Abstract
Italian district small and medium enterprises (SMEs) developed aggressive strategies to extend their sales networks and supply chains abroad. Literature on districts offered alternative explanations about the impacts of internationalization on local manufacturing systems. The authors consider the evolution of Italian districts in the framework of global value chain approach, focusing on the role of leading firms. Based on a survey of 650 Italian SMEs and financial indicators, the paper describes the rise of a new district firm model, the open network, which becomes a key node of global value chains. The paper also analyses the relationships among internationalization, innovation strategies and performance of SMEs.
Acknowledgement
The authors wish to thank Gary Gereffi and Jonathan Zeitlin for their helpful comments. The shortcomings of the paper are our responsibility alone.
Notes
TeDIS is the Center for Studies on Technologies in Distributed Intelligence Systems of Venice International University. For more information please visit http://www.univiu.org/research/tedis/research/tedissurvey/
The 2002 balance sheet was the last one available.

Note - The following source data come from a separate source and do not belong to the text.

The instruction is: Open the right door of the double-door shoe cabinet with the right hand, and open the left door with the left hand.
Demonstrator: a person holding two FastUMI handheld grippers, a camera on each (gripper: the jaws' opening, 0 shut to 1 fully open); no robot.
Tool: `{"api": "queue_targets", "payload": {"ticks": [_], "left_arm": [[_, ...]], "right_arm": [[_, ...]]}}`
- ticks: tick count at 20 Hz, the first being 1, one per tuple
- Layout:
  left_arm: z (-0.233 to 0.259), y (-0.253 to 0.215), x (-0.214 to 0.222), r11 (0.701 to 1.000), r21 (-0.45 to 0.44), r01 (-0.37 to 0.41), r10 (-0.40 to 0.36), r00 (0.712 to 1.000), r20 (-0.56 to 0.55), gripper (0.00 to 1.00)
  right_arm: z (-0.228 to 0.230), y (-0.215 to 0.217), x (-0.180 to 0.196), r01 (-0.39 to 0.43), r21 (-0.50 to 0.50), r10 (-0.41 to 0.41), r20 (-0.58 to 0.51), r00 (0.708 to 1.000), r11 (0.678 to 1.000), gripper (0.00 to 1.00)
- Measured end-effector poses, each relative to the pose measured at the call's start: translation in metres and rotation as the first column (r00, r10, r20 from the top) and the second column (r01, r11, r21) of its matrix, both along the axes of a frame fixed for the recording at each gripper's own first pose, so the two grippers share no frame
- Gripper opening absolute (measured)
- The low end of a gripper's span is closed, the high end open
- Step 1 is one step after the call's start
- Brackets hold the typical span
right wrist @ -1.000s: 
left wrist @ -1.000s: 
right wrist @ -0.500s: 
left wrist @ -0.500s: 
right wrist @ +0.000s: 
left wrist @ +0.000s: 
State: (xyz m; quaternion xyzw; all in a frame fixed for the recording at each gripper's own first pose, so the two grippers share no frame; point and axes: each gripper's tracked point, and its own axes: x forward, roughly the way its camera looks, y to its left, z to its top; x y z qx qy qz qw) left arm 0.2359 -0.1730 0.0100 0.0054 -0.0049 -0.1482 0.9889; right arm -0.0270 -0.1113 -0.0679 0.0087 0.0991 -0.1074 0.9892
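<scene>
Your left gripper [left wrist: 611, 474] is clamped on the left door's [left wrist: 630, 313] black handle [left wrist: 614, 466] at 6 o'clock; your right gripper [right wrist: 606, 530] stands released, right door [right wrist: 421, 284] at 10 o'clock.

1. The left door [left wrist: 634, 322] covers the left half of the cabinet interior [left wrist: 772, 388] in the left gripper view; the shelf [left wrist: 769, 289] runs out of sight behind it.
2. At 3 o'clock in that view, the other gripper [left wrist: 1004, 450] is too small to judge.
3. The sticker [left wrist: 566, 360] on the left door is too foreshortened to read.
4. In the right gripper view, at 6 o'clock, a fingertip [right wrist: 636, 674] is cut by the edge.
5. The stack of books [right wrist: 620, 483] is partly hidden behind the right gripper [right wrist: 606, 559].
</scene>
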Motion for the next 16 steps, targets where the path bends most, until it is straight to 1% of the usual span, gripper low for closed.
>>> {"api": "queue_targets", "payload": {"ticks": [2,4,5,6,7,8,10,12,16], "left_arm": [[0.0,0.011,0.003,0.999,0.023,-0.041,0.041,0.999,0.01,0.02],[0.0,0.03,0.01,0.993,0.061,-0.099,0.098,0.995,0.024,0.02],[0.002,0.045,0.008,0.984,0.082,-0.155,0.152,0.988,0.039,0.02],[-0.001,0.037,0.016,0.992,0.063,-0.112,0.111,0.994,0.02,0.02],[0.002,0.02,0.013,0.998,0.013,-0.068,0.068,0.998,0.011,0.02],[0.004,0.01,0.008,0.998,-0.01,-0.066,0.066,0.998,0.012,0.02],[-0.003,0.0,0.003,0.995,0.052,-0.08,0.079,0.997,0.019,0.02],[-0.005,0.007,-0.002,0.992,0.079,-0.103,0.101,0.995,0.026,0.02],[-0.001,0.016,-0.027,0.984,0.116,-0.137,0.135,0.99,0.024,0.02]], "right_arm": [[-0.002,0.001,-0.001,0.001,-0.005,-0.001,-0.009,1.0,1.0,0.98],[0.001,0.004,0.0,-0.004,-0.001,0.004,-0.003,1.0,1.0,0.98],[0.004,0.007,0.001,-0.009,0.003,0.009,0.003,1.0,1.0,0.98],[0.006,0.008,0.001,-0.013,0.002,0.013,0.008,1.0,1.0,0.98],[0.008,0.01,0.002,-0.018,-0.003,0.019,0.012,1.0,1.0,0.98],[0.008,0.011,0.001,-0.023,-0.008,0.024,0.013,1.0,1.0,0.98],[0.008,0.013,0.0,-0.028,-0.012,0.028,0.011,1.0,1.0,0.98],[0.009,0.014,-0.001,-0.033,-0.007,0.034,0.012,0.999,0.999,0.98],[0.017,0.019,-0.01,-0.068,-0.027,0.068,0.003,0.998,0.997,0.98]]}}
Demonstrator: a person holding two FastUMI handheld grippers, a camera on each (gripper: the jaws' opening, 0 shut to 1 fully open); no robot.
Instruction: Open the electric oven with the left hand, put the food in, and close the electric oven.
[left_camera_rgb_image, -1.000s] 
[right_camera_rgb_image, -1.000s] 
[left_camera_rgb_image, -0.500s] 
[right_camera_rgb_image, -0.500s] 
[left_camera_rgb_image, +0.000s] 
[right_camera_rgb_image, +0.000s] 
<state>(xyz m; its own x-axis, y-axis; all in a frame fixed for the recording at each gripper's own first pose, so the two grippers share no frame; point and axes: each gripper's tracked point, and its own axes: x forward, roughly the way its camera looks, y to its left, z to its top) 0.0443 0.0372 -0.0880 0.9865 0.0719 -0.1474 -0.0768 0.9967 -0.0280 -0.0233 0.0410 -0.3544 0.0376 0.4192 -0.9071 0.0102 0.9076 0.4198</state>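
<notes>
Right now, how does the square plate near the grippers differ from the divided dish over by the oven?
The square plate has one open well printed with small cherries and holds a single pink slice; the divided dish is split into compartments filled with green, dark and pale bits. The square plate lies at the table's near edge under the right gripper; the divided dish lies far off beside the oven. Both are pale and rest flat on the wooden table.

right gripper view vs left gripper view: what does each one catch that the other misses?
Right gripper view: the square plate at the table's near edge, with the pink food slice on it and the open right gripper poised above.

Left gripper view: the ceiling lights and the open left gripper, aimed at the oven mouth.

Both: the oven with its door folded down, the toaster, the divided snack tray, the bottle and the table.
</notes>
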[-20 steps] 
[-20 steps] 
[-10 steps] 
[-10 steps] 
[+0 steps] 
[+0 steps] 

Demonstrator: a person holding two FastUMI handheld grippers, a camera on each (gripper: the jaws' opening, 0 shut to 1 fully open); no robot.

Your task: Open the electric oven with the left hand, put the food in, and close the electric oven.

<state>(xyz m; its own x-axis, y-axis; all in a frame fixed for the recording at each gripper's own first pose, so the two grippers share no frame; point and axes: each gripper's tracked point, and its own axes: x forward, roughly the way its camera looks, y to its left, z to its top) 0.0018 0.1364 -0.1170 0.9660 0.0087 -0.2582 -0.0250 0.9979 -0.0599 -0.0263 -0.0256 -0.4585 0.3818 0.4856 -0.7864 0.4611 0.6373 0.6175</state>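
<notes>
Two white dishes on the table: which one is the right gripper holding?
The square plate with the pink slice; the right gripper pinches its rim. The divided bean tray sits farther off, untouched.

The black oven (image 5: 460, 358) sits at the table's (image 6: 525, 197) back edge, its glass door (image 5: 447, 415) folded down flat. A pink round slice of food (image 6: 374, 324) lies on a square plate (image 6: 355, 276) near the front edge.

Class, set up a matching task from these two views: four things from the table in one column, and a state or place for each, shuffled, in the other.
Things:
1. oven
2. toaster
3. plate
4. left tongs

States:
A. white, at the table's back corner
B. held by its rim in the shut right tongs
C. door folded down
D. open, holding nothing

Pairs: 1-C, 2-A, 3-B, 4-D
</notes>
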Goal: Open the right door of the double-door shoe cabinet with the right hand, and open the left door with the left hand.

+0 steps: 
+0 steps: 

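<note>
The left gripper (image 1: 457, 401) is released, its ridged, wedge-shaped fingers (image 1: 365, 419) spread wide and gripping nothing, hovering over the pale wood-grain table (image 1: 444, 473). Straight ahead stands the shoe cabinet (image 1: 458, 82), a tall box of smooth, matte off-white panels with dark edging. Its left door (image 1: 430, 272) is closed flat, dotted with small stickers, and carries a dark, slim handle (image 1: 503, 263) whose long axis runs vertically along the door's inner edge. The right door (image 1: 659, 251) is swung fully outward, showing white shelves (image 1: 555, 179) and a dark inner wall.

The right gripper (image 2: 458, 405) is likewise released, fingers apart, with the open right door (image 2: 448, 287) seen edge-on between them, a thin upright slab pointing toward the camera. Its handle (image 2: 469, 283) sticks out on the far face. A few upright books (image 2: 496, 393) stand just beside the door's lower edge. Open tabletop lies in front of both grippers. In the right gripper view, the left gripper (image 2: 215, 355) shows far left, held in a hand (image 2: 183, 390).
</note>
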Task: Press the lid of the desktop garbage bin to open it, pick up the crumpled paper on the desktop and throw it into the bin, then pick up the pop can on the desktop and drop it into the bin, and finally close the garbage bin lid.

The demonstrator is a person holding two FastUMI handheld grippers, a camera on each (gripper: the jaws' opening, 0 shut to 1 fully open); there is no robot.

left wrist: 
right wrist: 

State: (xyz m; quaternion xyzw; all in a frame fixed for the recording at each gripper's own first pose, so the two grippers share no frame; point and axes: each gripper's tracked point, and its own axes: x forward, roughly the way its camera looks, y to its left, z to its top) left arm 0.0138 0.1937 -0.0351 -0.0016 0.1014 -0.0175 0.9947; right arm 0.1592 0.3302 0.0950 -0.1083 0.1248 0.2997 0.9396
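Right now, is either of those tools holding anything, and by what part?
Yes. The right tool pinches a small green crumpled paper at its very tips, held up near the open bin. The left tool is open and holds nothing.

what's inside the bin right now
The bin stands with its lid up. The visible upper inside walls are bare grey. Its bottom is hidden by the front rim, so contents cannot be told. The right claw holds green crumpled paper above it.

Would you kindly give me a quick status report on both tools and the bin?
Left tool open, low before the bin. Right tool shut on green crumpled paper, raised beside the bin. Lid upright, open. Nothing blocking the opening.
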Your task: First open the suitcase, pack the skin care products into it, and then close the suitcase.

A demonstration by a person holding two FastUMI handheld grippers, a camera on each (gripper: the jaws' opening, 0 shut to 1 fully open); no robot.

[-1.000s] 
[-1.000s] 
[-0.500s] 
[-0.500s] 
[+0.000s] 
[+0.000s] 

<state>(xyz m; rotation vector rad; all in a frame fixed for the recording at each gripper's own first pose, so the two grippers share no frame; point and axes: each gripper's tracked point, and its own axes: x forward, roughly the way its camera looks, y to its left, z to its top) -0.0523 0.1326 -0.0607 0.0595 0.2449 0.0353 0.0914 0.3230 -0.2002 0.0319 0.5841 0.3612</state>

Based on the Kraljic's Citation(1983) contribution, we defined as “strategic” a supplier that has a partnership with the firm and that is relevant for the competitive advantage of the company we interviewed (value creation). We defined as “subcontractor” a supplier that works on behalf of other companies. This form of supply chain management characterizes the Italian organization of district business-to-business relationships, where small suppliers work on raw materials and/or components provided by their customers.
More specifically, we used two sets of variables in order to assess the commercial and the productive presence abroad. The first one is represented by a variable measuring firm's direct investments in commercial infrastructures (located in Italy, abroad and neither in Italy nor abroad). We do not consider a firm's export ratio, as it does not discriminate between clusters. The international organization of production is measured through three variables: the percentage of strategic suppliers (of the total number for each company) abroad; the percentage of subcontractors (of the total number for each company) abroad; the presence of FDI. The SPSS two-step cluster procedure of analysis was used.
Data used to build clusters are from the industry median value (cumulative growth of the turnover and the gross operative margin/turnover), to avoid distort effects of the trend dynamics specific of firm industry specialization.